The Aim and the Target

“The true photographer of nature, like any photographer, should choose his path with his heart and tirelessly travel along it, contemplating as a complete person everything that is alive. Totally whole, without a purpose to achieve, without submitting to rules and formulas, without the need to appear brilliant or original. Only like that, authentic and free, can he capture the creative spirit in movement and create beautiful things.
He who dives into the journey of seeing must always keep the doors of his perception open. He knows that before the eternal, he must forget himself. Creation is what matters, the fundamental gesture, a path of knowledge, a powerful weapon for encountering the world.
The creative act is continuous and endless. The always renewed practice of contemplation humanizes the vision, annuls truths, allows inventiveness, enhances the inner self.

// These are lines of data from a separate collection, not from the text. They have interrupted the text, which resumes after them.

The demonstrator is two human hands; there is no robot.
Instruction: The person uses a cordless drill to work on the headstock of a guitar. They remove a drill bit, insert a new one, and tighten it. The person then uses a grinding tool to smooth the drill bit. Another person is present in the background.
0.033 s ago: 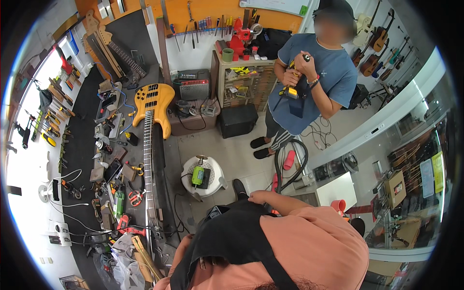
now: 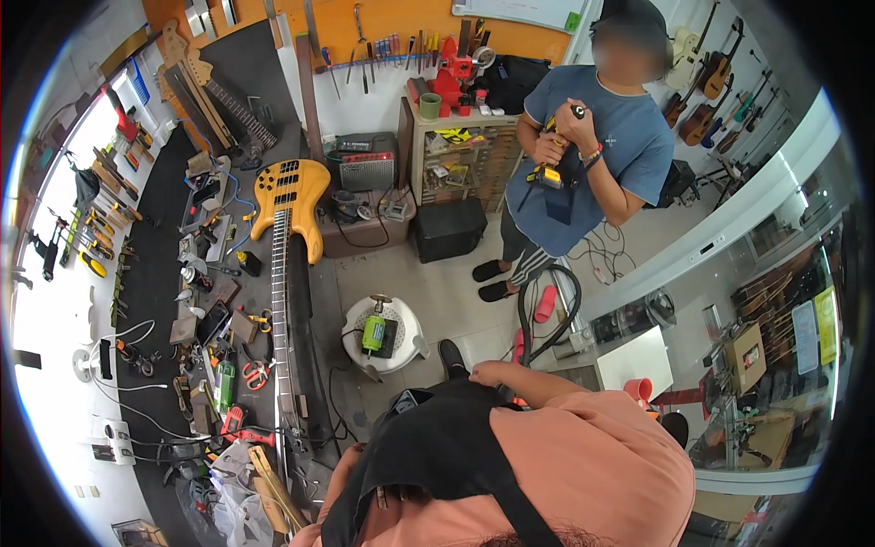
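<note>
Left hand (image 2: 349, 456) low beside the dark bench (image 2: 150, 278), partly hidden by the black apron (image 2: 447, 438); right hand (image 2: 489, 372) loosely curled next to the apron. Hands well apart; can't tell if either holds anything. Glossy yellow wooden bass guitar (image 2: 314, 182) lies on the bench, body at far end, long fretted neck (image 2: 280, 310) running toward the person. Round white plastic stool (image 2: 412, 328) on the floor (image 2: 365, 273) ahead, bright green cylindrical power tool (image 2: 373, 334) on it. Blue-shirted co-worker (image 2: 606, 132) beyond, gripping a yellow-and-black cordless drill (image 2: 550, 174).
</note>
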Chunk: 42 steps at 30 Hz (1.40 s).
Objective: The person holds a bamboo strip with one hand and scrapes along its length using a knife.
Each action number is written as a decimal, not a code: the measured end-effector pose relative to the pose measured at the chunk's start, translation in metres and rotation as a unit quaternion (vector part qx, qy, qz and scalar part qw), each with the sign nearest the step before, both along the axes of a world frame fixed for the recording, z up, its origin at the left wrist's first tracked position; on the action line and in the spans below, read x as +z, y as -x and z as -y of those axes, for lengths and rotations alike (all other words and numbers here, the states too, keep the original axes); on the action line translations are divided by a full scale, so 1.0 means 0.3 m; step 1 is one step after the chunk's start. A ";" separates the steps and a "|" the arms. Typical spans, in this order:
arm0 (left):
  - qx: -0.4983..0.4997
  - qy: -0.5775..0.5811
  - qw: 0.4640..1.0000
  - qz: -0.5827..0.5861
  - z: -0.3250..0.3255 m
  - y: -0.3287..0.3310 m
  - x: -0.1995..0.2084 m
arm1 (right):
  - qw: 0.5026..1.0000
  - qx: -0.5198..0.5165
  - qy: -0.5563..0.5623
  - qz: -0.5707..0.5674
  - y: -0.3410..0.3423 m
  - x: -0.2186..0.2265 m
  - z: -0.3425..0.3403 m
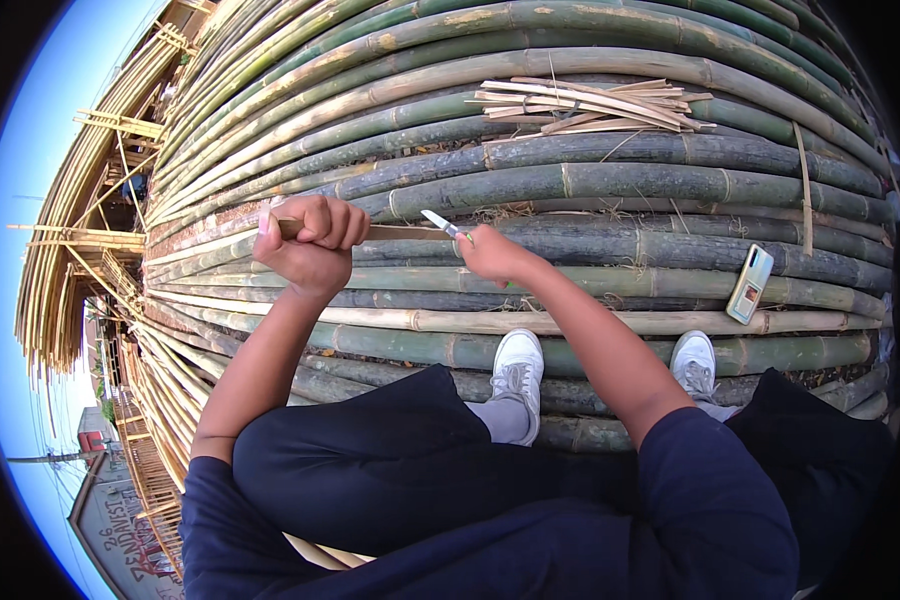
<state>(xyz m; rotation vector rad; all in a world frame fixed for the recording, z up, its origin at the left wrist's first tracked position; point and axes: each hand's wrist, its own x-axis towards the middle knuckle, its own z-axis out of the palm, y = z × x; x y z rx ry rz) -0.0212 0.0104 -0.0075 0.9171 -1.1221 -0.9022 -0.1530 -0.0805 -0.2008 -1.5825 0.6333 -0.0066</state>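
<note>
My left hand (315, 240) is closed in a fist around a thin bamboo strip (405, 232). A short end of the strip pokes out beside the thumb, and its length runs rightward to my other hand. My right hand (497, 255) is wrapped round a small knife (440, 223), its pale blade pointing up and left. Bits of a green handle show between the fingers. Blade and strip lie close together at the right hand; whether they touch I cannot tell. Both hands are in front of me, above the bamboo poles (610, 180).
Split bamboo strips (590, 105) lie in a loose bundle on the poles ahead. One long strip (804, 185) and a smartphone (750, 284) rest at the right. My white shoes (517, 365) stand on the poles. Stacked bamboo (60, 290) rises on a rack at the left.
</note>
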 end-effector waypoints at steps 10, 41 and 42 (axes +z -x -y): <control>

In the begining was the word

At the age of 14, Araquém Alcântara wanted to be a journalist, maybe even a writer. He spent his teenage years immersed in the literature of Lima Barreto, Machado de Assis, J. D. Salinger, Joseph Conrad and Guimarães Rosa. In 1970, he enrolled in the College of Communication of Santos. He was soon working in the branch of the newspapers Estadão and Jornal da Tarde. Everything according to plan.
But on a fateful evening he went to see a midnight movie session that a Frenchman, Maurice Legeard, held in Santos. The film was The Naked Island, by Kaneto Shindo. A film nearly without a story, or words. A couple living with their two children on an inhospitable island. The daily drudgery of getting up, fetching water, tilling the land, preparing the meals, fetching water again, the skiff at the dock, the birds on the rocks, the oar pushing against the waves. The power and beauty of the pure image. The photo as a summary of speech. Araquém, catatonic in the darkness, had an epiphany, as though struck by lightning. He left there staggering, overwhelmed, called.

The First Photo

The next day, a friend of his, Marinilda, showed him some commonplace photos, from her family album, taken with a simple Yashica camera. Still stricken, feverish from the film, Araquém could hardly look at them. Instead, he asked Marinilda to lend him the camera, bought three black-and-white films and that night went to a cabaret at the port where he often listened to rock bands and, with luck, could catch a brief appearance by a famous performer.
There he was, camera in hand, two rolls of film in his pocket, no technique at all in his head, nervous like on any first time. Although he lacked the courage to do anything, he was dimly aware that in that Yashica, in those films, he was holding a life. He left there late that night, without ever pressing the button.
At the bus stop, it was already dawn when one of the girls from the cabaret passed by and challenged him:
You want to take a picture, eh? You want to take a picture? So then, take a picture of this. She lifted up her skirt and showed her sex.
It was his first photo.


Paths to Nua Island

Does predestination exist? It is hard to know. But there are, certainly, determined catharsis moments in a person’s life that seem to guide him or her in an inevitable direction. When Araquém was a boy, this transformative instant took place in the dark, with the light in front of his eyes, at a midnight movie session, and catapulted him irreversibly into the world of pictures. In his own words:
When I was 14 I wanted to be a journalist, perhaps a writer. I spent my adolescence amidst the vast arid backlands and low-lying marshlands of [the novels by] Guimarães Rosa. He was followed by Lima Barreto, Machado de Assis, J. D. Salinger and Joseph Conrad. In 1970, I enrolled in the College of Communication of Santos. I was soon working in the branch office of the newspapers Estadão and Jornal da Tarde.


Profession of faith

My photos are a song of love to nature and to the Brazilian people.
They spring from the villages, the countryside, the urban outskirts, the factory floors, the holds of ships.
The front and the back, the story at a glance.
On the one hand, this immense fertile Amazonian country, a true symphony of beauty.
On the other, the murderous rape of the ecological sanctuaries, the degradation of nature with impunity, the plundered, voiceless people.
I take photos for the archives of our memory, as Baudelaire said.
I am aware that my photos will soon be precious relics, evidence of what was lost.
It is necessary to document, because everything is quickly being destroyed.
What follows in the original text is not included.